* Task: Write out, without any change, the lines in the material below that run from the line with "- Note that" through the line with "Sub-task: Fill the", both included.

═════ Data for processing ═════

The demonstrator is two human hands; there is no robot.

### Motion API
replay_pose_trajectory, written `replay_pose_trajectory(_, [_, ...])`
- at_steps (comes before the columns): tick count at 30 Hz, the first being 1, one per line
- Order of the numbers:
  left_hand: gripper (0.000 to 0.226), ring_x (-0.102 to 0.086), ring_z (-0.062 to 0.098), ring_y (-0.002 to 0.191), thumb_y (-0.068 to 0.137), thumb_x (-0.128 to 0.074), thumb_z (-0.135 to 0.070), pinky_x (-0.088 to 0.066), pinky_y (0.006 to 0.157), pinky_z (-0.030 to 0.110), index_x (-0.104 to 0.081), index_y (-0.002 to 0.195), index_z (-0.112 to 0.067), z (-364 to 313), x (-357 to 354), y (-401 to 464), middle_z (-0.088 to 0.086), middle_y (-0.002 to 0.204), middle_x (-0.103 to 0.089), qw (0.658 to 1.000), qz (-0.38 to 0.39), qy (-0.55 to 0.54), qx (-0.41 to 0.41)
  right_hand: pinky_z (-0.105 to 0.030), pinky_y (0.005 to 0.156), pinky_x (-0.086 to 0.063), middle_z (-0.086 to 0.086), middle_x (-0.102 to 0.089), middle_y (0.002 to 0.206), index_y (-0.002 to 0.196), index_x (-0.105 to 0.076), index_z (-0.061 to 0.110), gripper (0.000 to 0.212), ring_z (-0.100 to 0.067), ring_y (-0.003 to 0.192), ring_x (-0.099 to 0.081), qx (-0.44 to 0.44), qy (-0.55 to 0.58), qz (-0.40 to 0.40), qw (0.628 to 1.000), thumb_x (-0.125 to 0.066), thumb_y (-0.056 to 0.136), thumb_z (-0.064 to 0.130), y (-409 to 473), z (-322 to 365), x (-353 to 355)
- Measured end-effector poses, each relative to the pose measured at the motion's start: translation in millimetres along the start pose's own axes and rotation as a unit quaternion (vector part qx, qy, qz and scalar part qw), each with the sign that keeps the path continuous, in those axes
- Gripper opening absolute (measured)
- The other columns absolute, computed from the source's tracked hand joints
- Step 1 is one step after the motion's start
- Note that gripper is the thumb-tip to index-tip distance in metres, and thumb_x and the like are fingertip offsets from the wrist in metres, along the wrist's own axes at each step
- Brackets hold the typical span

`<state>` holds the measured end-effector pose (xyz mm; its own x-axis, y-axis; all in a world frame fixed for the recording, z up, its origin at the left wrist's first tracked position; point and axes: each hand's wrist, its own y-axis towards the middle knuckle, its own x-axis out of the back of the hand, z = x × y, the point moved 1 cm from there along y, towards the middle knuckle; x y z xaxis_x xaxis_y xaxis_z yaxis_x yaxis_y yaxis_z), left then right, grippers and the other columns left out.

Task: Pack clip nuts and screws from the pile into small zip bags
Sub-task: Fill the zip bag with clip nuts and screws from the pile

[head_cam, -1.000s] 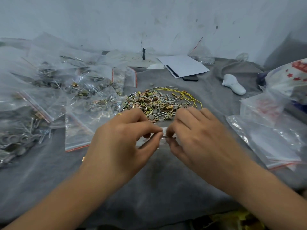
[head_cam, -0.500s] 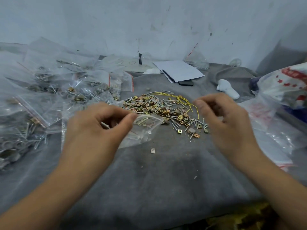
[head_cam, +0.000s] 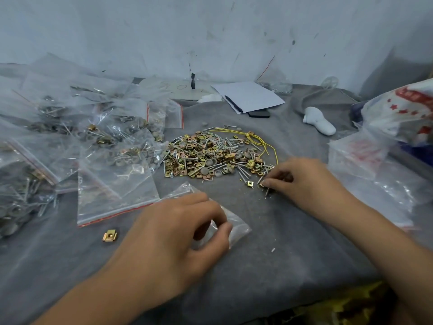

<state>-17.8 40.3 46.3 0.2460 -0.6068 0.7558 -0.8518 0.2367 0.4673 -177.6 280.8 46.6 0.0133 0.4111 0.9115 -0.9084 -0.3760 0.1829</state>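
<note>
Far left, a heap of filled zip bags (head_cam: 77,127) holding screws, clip nuts and grey washers spreads over the grey cloth (head_cam: 269,266) that covers the counter. At the heap's near edge lies a flat zip bag with a red seal strip (head_cam: 114,195), nearly empty. Just in front of it a single brass clip nut (head_cam: 109,235) sits alone on the cloth.

The left hand (head_cam: 173,235) comes next, fingers curled, thumb and fingertips pinching a small clear zip bag (head_cam: 236,227) that lies on the cloth; part of the bag sticks out beyond the knuckles, toward the pile.

In the middle, farther back, is the pile of clip nuts and screws (head_cam: 210,156), mixed with round grey washers. A loop of yellow wire (head_cam: 257,139) lies on its far right part. Behind the pile, against the wall, rest a white sheet of paper (head_cam: 250,95) with a black pen (head_cam: 233,103) on it and a dark phone (head_cam: 259,113) tucked under its edge.

The right hand (head_cam: 304,181) is at the pile's near right edge, fingertips bent down and pinching at loose screws and a clip nut there; exactly which piece it grips cannot be told.

Beyond it lies a white figurine (head_cam: 318,120). Far right, stacked empty zip bags (head_cam: 365,160) lie under a red-and-white printed plastic bag (head_cam: 403,111).
</note>
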Motion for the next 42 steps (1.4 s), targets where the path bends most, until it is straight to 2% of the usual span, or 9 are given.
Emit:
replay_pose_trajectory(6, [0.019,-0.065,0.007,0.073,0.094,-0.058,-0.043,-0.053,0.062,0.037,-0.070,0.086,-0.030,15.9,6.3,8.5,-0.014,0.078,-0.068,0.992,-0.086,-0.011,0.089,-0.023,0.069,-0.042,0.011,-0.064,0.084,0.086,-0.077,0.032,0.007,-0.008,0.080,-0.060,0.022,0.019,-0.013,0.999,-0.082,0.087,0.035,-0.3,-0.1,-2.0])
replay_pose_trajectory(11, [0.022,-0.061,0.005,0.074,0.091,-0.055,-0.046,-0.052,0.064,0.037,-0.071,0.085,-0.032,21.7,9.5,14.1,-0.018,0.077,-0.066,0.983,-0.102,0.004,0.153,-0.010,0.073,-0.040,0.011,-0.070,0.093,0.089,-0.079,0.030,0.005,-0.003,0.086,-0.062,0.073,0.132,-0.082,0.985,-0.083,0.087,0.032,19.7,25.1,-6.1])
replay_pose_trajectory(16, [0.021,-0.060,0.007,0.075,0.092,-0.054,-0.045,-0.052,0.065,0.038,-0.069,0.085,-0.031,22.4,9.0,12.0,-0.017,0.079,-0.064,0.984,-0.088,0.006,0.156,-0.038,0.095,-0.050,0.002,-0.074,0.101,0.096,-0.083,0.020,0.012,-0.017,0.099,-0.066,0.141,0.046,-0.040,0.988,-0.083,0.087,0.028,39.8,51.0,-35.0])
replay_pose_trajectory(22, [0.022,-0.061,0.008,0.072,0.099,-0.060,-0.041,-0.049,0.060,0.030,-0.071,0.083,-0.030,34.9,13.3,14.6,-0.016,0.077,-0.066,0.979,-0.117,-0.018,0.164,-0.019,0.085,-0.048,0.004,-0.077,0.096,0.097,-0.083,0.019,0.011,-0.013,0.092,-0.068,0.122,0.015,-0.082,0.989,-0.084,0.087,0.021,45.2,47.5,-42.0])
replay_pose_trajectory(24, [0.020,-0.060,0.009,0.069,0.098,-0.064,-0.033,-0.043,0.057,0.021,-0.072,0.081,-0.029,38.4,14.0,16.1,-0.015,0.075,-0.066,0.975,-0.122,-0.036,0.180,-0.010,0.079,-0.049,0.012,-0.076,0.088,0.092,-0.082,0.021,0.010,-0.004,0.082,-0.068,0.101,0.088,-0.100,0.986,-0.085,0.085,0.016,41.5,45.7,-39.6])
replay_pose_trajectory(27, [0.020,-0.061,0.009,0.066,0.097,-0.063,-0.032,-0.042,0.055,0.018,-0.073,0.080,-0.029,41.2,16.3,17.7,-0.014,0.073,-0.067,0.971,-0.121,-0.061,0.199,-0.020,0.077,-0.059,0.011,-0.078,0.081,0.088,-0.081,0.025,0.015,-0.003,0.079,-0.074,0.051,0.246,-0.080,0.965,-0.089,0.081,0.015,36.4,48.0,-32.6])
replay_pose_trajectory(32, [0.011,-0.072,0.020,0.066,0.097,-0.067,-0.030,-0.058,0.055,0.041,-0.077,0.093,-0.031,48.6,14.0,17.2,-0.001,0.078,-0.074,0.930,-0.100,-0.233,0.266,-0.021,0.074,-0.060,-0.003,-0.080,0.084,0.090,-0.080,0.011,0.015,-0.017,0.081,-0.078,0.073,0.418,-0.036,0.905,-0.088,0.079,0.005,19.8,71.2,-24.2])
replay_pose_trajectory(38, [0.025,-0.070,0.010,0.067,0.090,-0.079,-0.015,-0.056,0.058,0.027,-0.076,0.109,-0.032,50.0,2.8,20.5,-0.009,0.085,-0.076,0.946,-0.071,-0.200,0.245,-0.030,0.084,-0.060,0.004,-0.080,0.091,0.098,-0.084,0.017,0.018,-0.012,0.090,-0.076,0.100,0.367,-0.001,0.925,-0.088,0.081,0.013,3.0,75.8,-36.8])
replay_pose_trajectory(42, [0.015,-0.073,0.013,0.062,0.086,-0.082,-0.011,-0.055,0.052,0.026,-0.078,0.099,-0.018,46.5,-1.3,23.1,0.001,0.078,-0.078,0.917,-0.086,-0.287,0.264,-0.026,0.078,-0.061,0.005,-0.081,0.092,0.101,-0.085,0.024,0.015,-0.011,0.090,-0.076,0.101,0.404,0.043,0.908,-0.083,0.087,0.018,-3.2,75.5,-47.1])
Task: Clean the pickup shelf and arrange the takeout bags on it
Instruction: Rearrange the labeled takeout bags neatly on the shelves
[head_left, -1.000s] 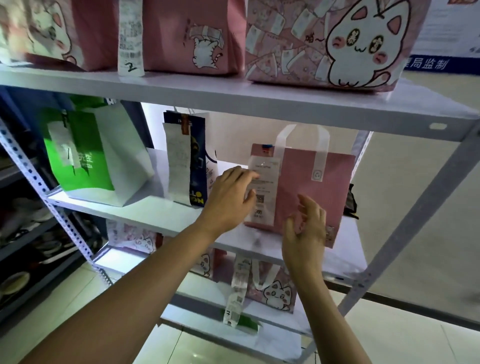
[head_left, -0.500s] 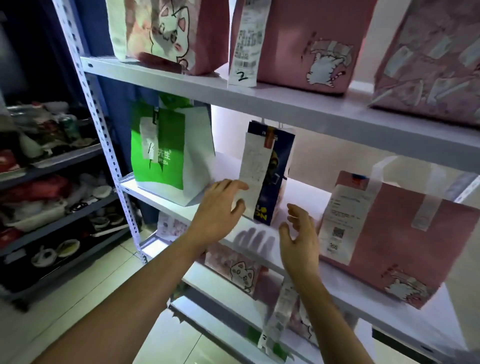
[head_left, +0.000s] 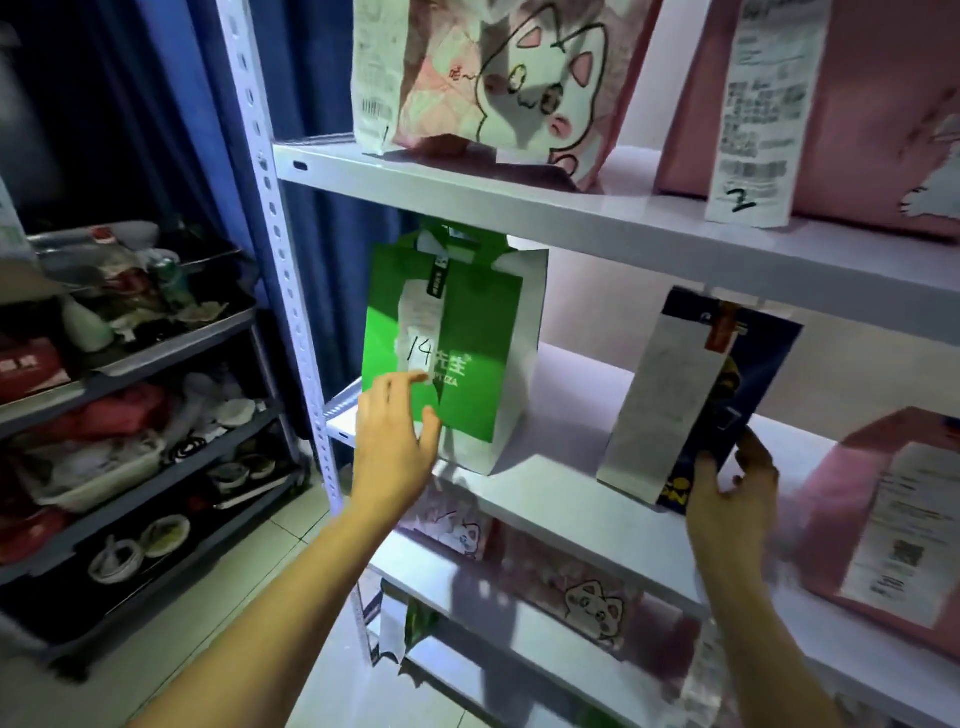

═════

* Exercise result:
- Note that gripper is the thumb-tip to index-tip distance in metres, and thumb_x and the like are fingertip offsets from the wrist in metres, along the wrist's own axes at each step
- Brackets hold the typical span

`<state>` holds the measured end-effector pose (xyz mm; its own x-axis, y-axis; all in a world frame fixed for the recording, z up, its origin at the left wrist's first tracked position; point and axes: each hand's wrist, its own y-axis towards the middle knuckle, its own x-axis out of the back of the hand, z = x × y, the point moved 1 cm from there along y, towards the middle knuckle; x y z xaxis_x xaxis_y xaxis_z yaxis_x yaxis_y yaxis_z), left then right, grippers and the other columns left out.

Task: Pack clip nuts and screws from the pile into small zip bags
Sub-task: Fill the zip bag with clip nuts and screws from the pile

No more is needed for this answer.